AIM OF THE TASK ▸ Copy down every line of the data that follows exactly. Omit the pictures.

MATERIAL PROVIDED ▸
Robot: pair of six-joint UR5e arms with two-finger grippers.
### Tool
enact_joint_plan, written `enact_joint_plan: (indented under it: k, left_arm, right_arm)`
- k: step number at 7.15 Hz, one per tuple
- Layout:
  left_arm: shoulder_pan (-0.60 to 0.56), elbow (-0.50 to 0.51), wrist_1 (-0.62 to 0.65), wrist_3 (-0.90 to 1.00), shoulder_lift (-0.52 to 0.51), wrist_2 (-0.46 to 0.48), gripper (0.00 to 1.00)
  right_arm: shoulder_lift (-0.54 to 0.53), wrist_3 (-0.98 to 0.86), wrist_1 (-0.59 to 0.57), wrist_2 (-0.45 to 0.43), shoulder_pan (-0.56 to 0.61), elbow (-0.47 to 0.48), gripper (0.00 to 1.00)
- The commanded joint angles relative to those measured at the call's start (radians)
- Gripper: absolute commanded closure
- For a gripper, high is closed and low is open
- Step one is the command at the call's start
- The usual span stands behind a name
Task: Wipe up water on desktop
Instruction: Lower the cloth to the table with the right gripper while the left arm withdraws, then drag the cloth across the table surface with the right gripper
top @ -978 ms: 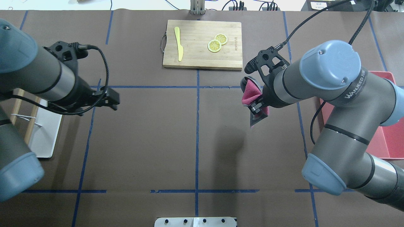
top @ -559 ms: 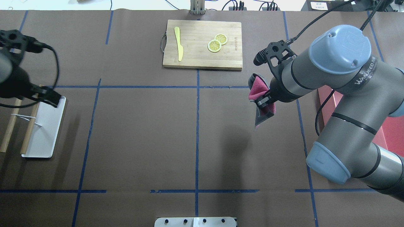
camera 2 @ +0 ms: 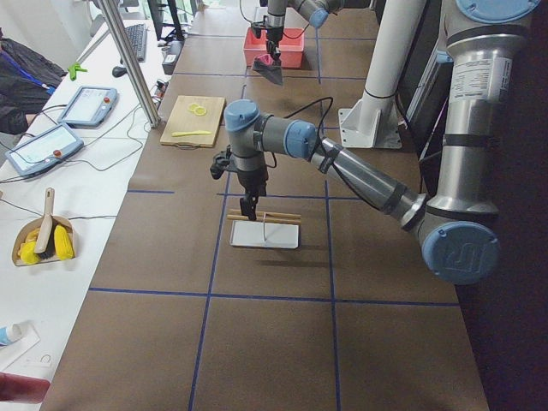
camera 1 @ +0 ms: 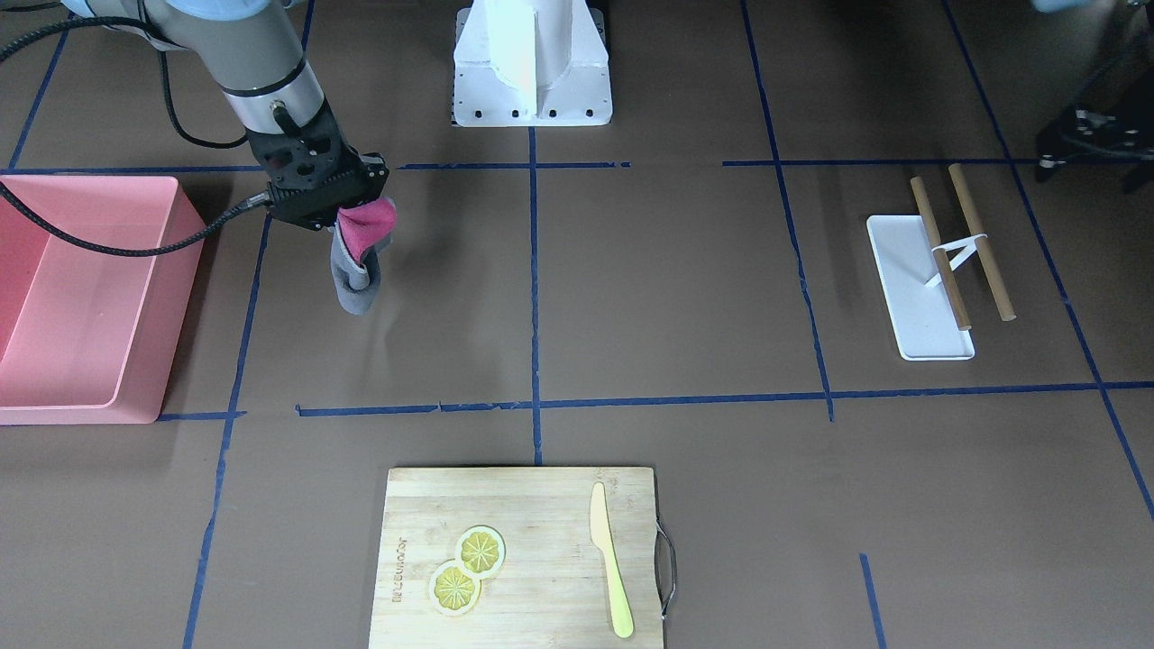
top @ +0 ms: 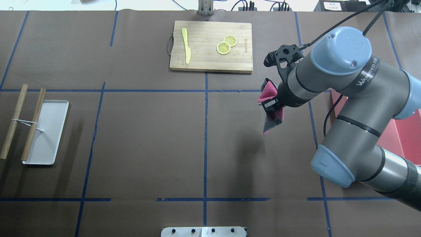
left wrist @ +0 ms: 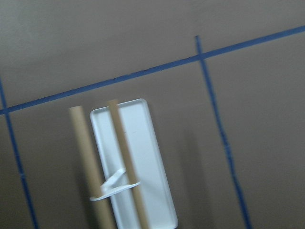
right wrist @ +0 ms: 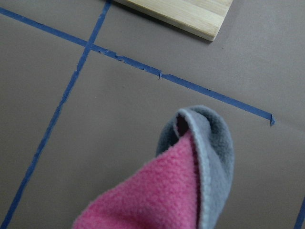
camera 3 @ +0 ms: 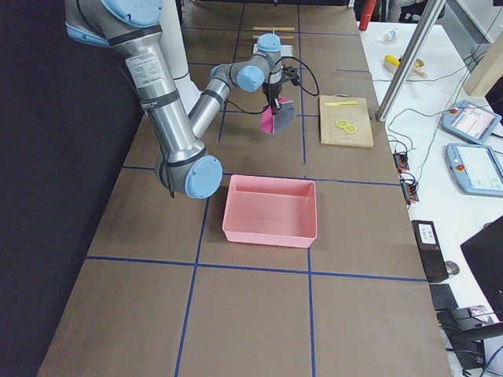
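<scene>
- Two sticks [top: 13, 121] are seen at the left, one lying along the edge of a white tray [top: 49, 131].
- The left gripper [camera 2: 249, 208] is held above the desktop near them; how far its jaws are parted cannot be told.
- The desktop [top: 148, 131] is spread under everything — taped into rectangles.
- A board [top: 210, 46] is set at the far middle.
- A pink-grey cloth [top: 273, 118] is pinched in the closed right gripper [top: 268, 105] — hung clear of the desktop, right of centre.
- A pink bin [camera 1: 81, 288] is placed at the right.

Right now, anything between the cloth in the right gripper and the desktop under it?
Nothing visible. The cloth hangs from the right gripper over bare desktop; the cutting board and pink bin sit off to the sides.
</scene>
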Motion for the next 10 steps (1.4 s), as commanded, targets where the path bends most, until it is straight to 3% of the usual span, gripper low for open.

RESULT OF THE EXERCISE ▸
Robot: pair of six-joint UR5e arms with two-finger grippers.
### Tool
enact_joint_plan, written `enact_joint_plan: (indented under it: k, left_arm, right_arm)`
- k: step number at 7.15 Hz, one per tuple
- Layout:
  left_arm: shoulder_pan (-0.60 to 0.56), elbow (-0.50 to 0.51), wrist_1 (-0.62 to 0.65), wrist_3 (-0.90 to 1.00), shoulder_lift (-0.52 to 0.51), wrist_2 (-0.46 to 0.48), gripper (0.00 to 1.00)
  right_arm: shoulder_lift (-0.54 to 0.53), wrist_3 (-0.98 to 0.86), wrist_1 (-0.59 to 0.57), wrist_2 (-0.45 to 0.43), shoulder_pan (-0.56 to 0.61), elbow (-0.47 to 0.48), gripper (0.00 to 1.00)
- The commanded joint angles relative to those measured at the call's start (radians)
- Gripper: absolute commanded closure
- For a gripper, high is closed and low is open
- Step one is the command at the call's start
- The usual span stands behind a name
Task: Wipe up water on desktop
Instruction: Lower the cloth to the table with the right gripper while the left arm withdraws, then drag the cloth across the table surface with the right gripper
top @ -978 ms: 
top @ -559 ms: 
camera 2 @ +0 ms: 
camera 1 @ +0 ms: 
top @ +0 ms: 
left wrist @ +0 ms: 
right wrist @ +0 ms: 
camera 3 @ +0 ms: 
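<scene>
- Two sticks [top: 13, 121] are seen at the left, one lying along the edge of a white tray [top: 49, 131].
- The left gripper [camera 2: 249, 208] is held above the desktop near them; how far its jaws are parted cannot be told.
- The desktop [top: 148, 131] is spread under everything — taped into rectangles.
- A board [top: 210, 46] is set at the far middle.
- A pink-grey cloth [top: 273, 118] is pinched in the closed right gripper [top: 268, 105] — hung clear of the desktop, right of centre.
- A pink bin [camera 1: 81, 288] is placed at the right.

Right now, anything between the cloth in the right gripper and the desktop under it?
Nothing visible. The cloth hangs from the right gripper over bare desktop; the cutting board and pink bin sit off to the sides.
</scene>
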Motion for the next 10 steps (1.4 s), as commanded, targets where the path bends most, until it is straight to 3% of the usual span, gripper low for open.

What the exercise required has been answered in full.